## [Exercise prompt]
Word for word, restate the lines of the material below from its first line through the one containing "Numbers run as". Omit the rest.
-=-=-=-=-
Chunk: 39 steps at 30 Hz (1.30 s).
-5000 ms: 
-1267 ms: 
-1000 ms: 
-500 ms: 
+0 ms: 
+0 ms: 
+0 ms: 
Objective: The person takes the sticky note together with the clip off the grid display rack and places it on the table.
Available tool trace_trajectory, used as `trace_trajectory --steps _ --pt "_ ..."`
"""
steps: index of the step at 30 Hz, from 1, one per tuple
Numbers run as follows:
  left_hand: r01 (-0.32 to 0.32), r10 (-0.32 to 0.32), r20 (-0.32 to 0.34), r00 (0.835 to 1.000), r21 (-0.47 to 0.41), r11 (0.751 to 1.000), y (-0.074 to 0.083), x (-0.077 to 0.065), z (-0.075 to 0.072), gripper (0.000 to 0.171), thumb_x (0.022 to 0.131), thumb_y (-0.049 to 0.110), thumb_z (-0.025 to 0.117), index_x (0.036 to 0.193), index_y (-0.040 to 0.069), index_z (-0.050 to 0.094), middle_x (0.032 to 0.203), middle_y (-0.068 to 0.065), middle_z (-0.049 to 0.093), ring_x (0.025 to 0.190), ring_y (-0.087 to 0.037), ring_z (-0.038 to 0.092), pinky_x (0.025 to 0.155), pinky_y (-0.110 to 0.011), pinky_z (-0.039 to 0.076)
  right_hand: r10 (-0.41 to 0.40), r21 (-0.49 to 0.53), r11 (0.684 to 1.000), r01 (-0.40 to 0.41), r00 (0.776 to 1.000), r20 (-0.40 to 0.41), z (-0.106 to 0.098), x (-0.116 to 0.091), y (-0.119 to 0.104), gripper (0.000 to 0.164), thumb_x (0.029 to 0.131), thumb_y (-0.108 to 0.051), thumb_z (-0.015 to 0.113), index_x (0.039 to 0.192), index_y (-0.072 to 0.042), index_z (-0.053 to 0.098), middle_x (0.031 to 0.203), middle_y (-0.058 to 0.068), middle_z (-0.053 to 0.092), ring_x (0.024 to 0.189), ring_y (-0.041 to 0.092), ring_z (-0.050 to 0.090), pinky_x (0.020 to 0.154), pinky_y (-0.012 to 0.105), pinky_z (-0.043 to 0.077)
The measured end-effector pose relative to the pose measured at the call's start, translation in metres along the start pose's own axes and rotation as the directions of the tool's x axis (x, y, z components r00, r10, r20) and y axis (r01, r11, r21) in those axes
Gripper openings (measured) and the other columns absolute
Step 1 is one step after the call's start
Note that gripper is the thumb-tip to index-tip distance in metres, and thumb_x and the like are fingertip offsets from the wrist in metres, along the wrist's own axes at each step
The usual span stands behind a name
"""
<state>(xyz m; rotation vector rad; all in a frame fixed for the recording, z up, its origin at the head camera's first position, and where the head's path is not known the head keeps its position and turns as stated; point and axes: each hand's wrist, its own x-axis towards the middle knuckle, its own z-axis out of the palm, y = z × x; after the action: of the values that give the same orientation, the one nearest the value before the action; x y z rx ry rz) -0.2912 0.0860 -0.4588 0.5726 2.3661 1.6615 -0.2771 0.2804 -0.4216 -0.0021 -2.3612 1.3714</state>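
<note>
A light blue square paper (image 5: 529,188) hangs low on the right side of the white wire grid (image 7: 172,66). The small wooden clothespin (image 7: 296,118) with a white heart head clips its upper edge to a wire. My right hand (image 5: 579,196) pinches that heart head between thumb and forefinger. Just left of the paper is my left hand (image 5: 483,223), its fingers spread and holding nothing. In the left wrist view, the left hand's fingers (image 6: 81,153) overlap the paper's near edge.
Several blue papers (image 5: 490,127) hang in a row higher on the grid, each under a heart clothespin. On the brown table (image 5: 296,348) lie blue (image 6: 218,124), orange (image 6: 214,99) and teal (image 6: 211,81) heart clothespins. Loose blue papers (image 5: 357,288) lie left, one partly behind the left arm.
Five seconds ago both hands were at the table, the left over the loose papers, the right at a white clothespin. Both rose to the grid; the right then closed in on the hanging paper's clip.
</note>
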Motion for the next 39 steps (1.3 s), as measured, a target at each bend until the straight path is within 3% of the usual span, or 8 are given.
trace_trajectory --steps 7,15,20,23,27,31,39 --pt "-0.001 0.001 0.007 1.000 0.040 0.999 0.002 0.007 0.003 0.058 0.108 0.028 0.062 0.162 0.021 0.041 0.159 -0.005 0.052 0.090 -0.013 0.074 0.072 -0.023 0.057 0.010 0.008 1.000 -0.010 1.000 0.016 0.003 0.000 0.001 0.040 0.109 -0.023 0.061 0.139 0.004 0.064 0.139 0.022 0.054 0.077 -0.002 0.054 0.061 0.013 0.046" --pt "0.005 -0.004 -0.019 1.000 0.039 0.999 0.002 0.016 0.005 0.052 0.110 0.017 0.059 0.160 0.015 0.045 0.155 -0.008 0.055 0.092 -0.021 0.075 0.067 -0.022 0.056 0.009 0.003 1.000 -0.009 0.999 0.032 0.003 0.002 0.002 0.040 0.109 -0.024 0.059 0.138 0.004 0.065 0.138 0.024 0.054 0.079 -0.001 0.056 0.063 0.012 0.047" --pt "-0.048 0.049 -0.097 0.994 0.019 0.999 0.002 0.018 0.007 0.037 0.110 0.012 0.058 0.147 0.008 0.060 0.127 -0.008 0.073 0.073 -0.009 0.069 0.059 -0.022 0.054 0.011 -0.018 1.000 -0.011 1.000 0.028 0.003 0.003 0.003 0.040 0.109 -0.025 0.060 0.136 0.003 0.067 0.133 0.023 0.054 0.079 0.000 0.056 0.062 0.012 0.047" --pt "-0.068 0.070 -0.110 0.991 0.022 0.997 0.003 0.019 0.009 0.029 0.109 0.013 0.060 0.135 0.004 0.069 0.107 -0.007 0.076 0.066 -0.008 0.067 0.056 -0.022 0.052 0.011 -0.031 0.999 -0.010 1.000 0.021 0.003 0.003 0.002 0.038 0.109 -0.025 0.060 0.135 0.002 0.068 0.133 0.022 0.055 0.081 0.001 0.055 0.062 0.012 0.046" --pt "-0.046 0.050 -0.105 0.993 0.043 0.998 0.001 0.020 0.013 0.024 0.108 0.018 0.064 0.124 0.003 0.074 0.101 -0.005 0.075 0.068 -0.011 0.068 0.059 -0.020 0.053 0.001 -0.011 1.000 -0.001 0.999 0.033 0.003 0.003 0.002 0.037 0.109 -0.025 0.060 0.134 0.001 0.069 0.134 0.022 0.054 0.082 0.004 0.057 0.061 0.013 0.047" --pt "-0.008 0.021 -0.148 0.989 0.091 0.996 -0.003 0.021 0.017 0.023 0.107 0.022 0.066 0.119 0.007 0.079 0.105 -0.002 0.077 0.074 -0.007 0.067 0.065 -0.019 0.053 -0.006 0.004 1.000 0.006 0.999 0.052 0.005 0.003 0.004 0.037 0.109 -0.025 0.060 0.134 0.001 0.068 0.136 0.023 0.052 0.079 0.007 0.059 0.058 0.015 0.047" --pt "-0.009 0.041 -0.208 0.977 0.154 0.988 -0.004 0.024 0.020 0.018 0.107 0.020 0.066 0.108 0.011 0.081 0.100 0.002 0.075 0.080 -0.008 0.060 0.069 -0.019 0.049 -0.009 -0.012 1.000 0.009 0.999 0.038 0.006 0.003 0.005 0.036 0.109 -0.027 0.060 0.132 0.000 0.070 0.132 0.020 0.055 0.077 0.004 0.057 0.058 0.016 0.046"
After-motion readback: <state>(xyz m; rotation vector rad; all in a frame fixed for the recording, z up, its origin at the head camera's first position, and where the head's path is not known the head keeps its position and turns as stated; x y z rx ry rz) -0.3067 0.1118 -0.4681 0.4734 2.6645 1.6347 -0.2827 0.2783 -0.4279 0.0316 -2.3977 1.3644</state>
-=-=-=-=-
## [Problem solution]
Chunk: 39 steps at 30 Hz (1.30 s).
-5000 ms: 
-1267 ms: 
-1000 ms: 
-500 ms: 
+0 ms: 
+0 ms: 
+0 ms: 
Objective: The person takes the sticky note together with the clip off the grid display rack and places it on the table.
Available tool trace_trajectory, used as `trace_trajectory --steps _ --pt "_ ..."`
"""
steps: index of the step at 30 Hz, from 1, one per tuple
Numbers run as follows:

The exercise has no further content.